* [DESCRIPTION OF THE TASK]
Copy the lines below exactly, starting with the first and finishing with the one holding "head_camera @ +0"; do not copy the pictures.

[Stored data entries]
= Beginning of Section =

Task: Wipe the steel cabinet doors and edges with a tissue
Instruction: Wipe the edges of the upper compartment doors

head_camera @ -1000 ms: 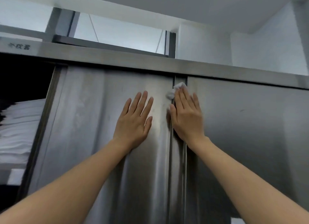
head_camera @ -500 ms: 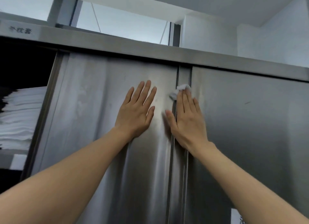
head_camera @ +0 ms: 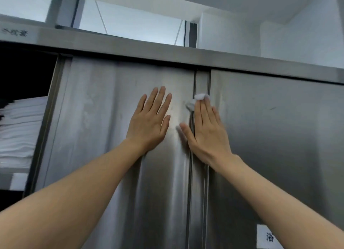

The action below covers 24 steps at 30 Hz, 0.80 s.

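Two brushed steel cabinet doors fill the view: a left door (head_camera: 104,118) and a right door (head_camera: 279,137), meeting at a vertical edge strip (head_camera: 202,81). My left hand (head_camera: 150,122) lies flat on the left door, fingers straight and pointing up. My right hand (head_camera: 206,131) lies flat across the edge strip, fingers straight, pressing a crumpled white tissue (head_camera: 197,99) against the steel. Only the tissue's upper part shows past the fingertips.
The cabinet's steel top rail (head_camera: 167,53) runs above the doors. On the left the cabinet stands open, with a stack of folded white cloth (head_camera: 20,129) on a shelf. A white label (head_camera: 268,237) sticks to the right door's lower part.
Both hands have stayed flat on the doors. My right hand with the tissue has slid down the edge strip, away from the top rail, and the view has tilted upward.
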Each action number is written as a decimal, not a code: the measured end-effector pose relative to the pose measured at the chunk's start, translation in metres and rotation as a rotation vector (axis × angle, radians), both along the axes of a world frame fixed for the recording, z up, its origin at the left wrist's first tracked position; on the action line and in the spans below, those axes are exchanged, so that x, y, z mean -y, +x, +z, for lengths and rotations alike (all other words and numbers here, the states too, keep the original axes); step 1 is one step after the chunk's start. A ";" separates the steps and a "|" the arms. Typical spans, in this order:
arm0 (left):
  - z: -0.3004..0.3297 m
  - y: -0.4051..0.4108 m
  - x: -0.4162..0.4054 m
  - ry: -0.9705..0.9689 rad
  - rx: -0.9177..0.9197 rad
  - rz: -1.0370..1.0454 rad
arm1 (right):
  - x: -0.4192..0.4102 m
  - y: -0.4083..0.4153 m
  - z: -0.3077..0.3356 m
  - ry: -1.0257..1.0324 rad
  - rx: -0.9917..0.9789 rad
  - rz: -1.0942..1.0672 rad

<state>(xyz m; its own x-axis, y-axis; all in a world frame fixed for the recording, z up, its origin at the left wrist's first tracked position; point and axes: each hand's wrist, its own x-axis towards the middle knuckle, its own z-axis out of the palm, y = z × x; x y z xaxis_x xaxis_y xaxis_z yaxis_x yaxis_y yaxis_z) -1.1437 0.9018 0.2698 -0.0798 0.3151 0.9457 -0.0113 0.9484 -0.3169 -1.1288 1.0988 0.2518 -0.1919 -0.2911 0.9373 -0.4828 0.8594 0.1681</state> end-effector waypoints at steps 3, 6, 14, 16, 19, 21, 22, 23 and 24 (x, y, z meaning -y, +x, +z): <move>0.000 0.000 0.000 0.006 0.010 0.002 | -0.007 0.003 0.013 0.043 0.030 -0.045; 0.002 0.001 0.000 -0.006 0.002 -0.009 | -0.003 0.004 0.082 0.001 0.079 -0.055; 0.000 0.000 0.001 0.001 -0.009 0.021 | 0.000 0.004 -0.023 -0.008 0.070 0.009; 0.000 0.000 0.001 0.008 0.004 0.029 | -0.003 0.005 -0.012 0.017 0.092 -0.028; 0.002 0.000 0.001 -0.010 -0.004 0.017 | 0.000 0.006 0.058 -0.028 0.083 -0.043; 0.002 0.001 0.002 -0.014 -0.011 0.004 | 0.002 0.007 0.090 -0.030 0.085 -0.099; 0.002 0.001 0.002 -0.017 -0.013 -0.002 | 0.002 0.005 0.092 -0.025 0.084 -0.109; 0.002 0.001 0.002 -0.018 -0.014 -0.002 | 0.002 0.006 0.083 -0.021 0.076 -0.091; 0.002 0.001 0.002 -0.016 -0.013 0.002 | 0.001 0.007 0.065 -0.019 0.064 -0.054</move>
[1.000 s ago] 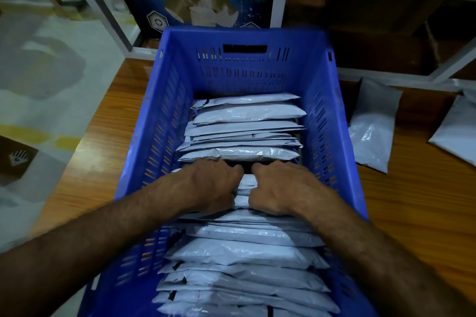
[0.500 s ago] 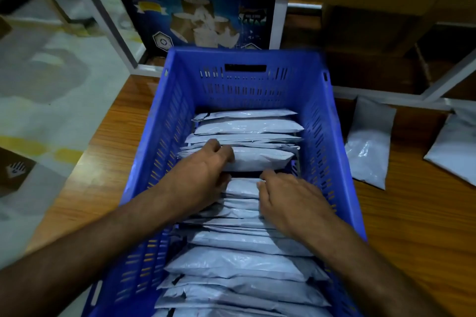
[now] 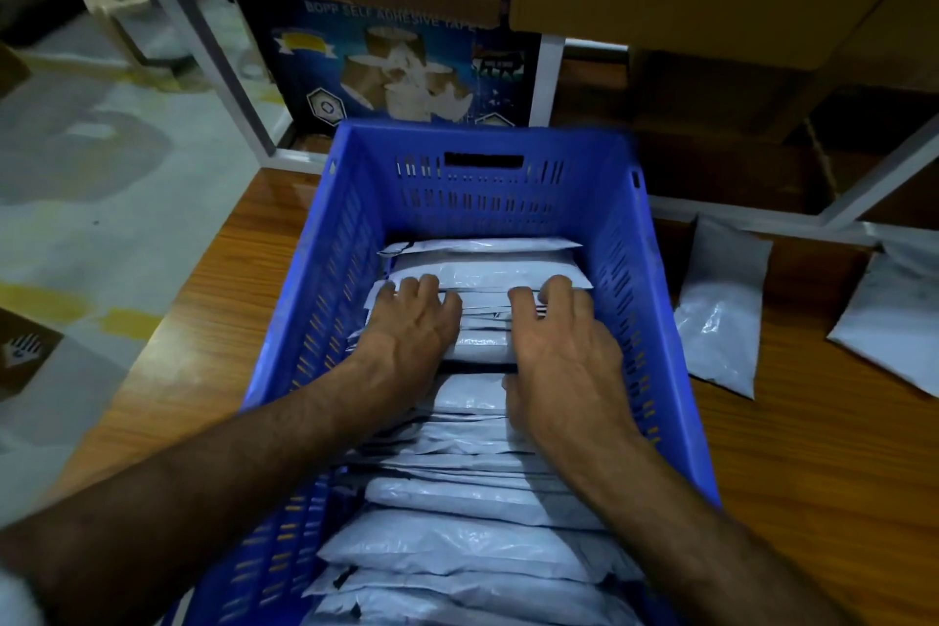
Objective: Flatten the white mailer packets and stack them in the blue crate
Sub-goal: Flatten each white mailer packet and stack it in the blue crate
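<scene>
Wooden table (image 3: pixel 813 498) bears blue crate (image 3: pixel 617 219); both hands' spread fingers (image 3: pixel 424 287) press packets (image 3: pixel 472 539) flat

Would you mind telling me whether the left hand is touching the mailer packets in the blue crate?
Touching. The head view shows the left hand lying flat on the mailer packets in the blue crate, its fingers pressing on their top edges.

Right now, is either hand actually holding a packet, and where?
Neither grips one. The left hand and right hand lie palm-down on the upper faces of the white mailer packets in the blue crate, fingers extended.
</scene>
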The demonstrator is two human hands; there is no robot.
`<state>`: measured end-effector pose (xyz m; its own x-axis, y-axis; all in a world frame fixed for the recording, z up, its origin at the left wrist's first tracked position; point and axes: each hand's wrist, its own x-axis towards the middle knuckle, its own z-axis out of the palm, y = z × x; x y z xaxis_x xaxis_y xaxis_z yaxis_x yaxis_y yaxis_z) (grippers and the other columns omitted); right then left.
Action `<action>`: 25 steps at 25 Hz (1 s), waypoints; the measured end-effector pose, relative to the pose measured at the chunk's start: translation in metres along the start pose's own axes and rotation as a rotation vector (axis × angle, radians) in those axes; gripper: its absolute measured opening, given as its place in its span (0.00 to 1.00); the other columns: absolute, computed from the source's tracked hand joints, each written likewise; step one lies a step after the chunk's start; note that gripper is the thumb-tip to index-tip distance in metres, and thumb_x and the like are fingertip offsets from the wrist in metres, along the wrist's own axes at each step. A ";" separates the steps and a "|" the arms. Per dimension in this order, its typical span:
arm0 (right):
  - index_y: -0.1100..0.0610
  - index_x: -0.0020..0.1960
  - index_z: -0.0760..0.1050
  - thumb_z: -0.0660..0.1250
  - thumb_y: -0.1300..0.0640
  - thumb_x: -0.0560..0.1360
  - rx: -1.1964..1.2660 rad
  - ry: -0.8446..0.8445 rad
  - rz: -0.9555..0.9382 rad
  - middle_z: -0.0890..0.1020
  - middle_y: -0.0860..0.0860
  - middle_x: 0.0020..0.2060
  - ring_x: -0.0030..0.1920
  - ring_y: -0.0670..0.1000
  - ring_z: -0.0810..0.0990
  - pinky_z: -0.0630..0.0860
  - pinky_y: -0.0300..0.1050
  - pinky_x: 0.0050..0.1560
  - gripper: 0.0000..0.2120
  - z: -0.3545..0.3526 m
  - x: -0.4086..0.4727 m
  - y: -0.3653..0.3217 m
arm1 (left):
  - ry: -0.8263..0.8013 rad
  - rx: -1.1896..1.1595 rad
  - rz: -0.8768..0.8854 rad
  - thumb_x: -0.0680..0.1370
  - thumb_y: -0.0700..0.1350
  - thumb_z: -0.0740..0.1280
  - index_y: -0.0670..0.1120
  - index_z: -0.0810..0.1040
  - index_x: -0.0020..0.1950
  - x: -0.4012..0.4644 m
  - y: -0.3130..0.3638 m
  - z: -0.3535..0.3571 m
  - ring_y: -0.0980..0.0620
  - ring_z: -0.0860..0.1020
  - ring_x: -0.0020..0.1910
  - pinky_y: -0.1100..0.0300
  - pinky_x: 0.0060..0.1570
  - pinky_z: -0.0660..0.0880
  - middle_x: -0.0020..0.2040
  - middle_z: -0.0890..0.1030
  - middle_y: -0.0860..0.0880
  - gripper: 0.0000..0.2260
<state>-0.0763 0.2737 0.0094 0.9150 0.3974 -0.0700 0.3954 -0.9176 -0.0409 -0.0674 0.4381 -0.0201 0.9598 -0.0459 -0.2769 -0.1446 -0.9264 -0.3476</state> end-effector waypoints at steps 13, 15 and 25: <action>0.51 0.77 0.61 0.65 0.58 0.79 -0.055 -0.561 -0.072 0.72 0.58 0.68 0.70 0.63 0.71 0.54 0.72 0.77 0.28 -0.005 0.028 0.006 | -0.287 -0.352 0.173 0.76 0.44 0.72 0.50 0.70 0.70 -0.003 -0.013 -0.003 0.41 0.79 0.57 0.50 0.55 0.77 0.64 0.71 0.44 0.23; 0.52 0.77 0.58 0.66 0.59 0.79 -0.052 -0.606 -0.066 0.69 0.60 0.69 0.70 0.64 0.70 0.56 0.72 0.76 0.30 -0.006 0.023 0.002 | -0.332 -0.375 0.210 0.72 0.44 0.76 0.48 0.68 0.69 -0.005 -0.013 -0.004 0.43 0.79 0.58 0.49 0.56 0.77 0.63 0.74 0.45 0.29; 0.51 0.82 0.51 0.65 0.57 0.79 0.094 -0.811 -0.082 0.59 0.59 0.75 0.74 0.64 0.65 0.65 0.65 0.73 0.36 -0.014 0.023 0.016 | -0.650 -0.672 0.308 0.77 0.54 0.69 0.51 0.61 0.74 -0.009 -0.032 -0.015 0.48 0.76 0.64 0.48 0.65 0.74 0.69 0.72 0.51 0.30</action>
<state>-0.0479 0.2683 0.0207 0.5269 0.3799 -0.7603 0.4168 -0.8951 -0.1584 -0.0675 0.4622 0.0072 0.5551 -0.2927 -0.7786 -0.0057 -0.9374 0.3483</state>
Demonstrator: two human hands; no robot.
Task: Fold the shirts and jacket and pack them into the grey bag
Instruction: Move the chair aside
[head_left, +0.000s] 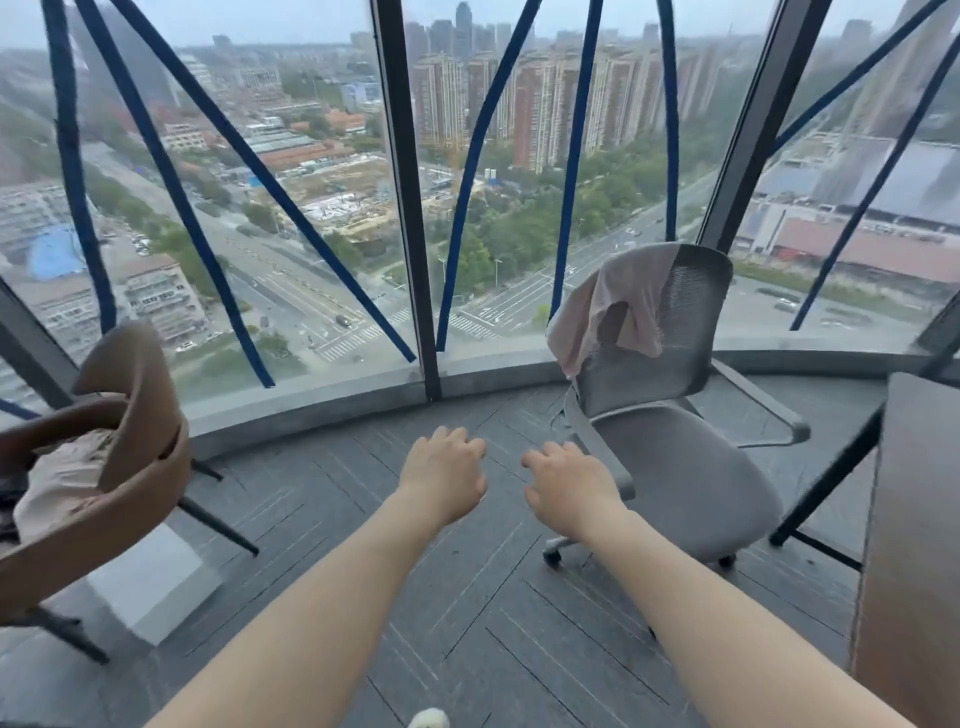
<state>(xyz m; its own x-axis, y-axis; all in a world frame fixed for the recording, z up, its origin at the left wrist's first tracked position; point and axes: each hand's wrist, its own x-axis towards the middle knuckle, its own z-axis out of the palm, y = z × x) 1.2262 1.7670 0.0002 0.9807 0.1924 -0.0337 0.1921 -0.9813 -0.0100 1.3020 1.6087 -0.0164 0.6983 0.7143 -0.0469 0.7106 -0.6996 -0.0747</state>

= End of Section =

* [SOLUTION TO THE EXERCISE]
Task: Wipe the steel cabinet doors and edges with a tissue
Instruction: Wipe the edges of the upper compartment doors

head_camera @ -1000 ms: 
head_camera @ -500 ms: 
head_camera @ +0 ms: 

Nothing else is part of this output.